## [DIRECTIONS]
Going from the top of the data below, give again each line through the one containing "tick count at", both ends kept.

## [STORED DATA]
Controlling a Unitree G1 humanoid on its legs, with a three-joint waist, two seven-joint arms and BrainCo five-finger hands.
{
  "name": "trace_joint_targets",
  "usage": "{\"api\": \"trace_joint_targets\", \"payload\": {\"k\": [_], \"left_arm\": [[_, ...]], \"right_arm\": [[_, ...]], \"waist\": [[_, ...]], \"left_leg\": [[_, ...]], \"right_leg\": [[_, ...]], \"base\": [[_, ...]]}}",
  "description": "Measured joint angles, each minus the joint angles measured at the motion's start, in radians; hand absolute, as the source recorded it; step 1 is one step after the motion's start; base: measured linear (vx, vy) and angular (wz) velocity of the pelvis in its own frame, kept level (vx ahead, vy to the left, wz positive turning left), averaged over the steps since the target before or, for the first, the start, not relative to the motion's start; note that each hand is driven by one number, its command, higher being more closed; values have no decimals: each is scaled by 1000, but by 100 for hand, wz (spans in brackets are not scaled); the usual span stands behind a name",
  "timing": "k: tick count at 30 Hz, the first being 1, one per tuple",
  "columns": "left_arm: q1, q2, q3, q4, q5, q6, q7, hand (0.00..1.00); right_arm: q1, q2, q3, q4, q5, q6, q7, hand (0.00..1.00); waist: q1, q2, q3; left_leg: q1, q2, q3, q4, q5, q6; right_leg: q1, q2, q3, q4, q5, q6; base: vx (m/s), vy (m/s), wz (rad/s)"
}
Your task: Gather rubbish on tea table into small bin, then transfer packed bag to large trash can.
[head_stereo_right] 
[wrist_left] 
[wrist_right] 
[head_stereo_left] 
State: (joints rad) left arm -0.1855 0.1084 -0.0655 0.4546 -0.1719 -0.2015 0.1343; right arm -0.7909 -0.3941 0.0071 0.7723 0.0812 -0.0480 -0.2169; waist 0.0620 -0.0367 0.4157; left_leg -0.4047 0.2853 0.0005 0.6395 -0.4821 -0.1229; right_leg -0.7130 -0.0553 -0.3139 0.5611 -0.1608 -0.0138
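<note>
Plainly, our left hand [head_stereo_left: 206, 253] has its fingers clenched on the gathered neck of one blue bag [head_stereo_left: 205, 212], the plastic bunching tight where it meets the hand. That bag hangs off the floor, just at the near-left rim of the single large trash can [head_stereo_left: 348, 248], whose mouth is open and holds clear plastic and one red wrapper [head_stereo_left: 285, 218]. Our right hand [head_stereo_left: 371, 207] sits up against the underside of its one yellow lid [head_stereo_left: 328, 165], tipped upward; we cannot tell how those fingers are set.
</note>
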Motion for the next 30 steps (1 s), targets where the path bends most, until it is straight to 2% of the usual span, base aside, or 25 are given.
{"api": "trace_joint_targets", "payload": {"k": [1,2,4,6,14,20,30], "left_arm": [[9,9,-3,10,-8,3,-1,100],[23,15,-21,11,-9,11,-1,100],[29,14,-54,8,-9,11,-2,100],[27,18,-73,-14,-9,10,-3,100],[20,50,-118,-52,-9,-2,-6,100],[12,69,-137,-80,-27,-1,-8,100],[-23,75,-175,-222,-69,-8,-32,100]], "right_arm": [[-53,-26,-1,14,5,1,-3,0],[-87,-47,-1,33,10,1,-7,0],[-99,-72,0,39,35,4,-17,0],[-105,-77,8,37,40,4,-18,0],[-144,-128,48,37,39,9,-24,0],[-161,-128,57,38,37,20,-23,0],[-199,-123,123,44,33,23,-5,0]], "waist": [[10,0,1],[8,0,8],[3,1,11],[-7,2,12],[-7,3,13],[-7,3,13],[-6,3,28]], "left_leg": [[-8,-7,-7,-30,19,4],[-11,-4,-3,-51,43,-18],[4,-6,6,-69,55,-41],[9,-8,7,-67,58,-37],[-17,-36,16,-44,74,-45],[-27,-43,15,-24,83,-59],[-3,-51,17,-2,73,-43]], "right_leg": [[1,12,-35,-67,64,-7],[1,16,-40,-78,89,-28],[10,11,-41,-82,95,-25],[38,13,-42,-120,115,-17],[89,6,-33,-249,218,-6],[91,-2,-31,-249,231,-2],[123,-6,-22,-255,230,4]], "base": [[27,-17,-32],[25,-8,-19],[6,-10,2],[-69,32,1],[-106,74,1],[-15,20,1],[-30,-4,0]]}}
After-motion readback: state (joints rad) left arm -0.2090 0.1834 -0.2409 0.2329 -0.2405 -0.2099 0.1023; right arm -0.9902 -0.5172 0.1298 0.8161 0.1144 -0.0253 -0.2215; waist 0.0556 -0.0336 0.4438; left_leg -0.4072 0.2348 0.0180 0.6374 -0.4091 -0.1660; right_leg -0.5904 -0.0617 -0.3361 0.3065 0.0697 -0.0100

## [SOLUTION TO THE PROBLEM]
Controlling a Unitree G1 humanoid on its legs, with a three-joint waist, two seven-joint arms and BrainCo five-finger hands.
{
  "name": "trace_joint_targets",
  "usage": "{\"api\": \"trace_joint_targets\", \"payload\": {\"k\": [_], \"left_arm\": [[_, ...]], \"right_arm\": [[_, ...]], \"waist\": [[_, ...]], \"left_leg\": [[_, ...]], \"right_leg\": [[_, ...]], \"base\": [[_, ...]]}}",
  "description": "Measured joint angles, each minus the joint angles measured at the motion's start, in radians; hand absolute, as the source recorded it; step 1 is one step after the motion's start; base: measured linear (vx, vy) and angular (wz) velocity of the pelvis in its own frame, kept level (vx ahead, vy to the left, wz positive turning left), averaged over the steps since the target before or, for the first, the start, not relative to the motion's start; note that each hand is driven by one number, its command, higher being more closed; values have no decimals: each is scaled by 1000, but by 100 for hand, wz (spans in brackets are not scaled); the usual span stands behind a name",
  "timing": "k: tick count at 30 Hz, the first being 1, one per tuple",

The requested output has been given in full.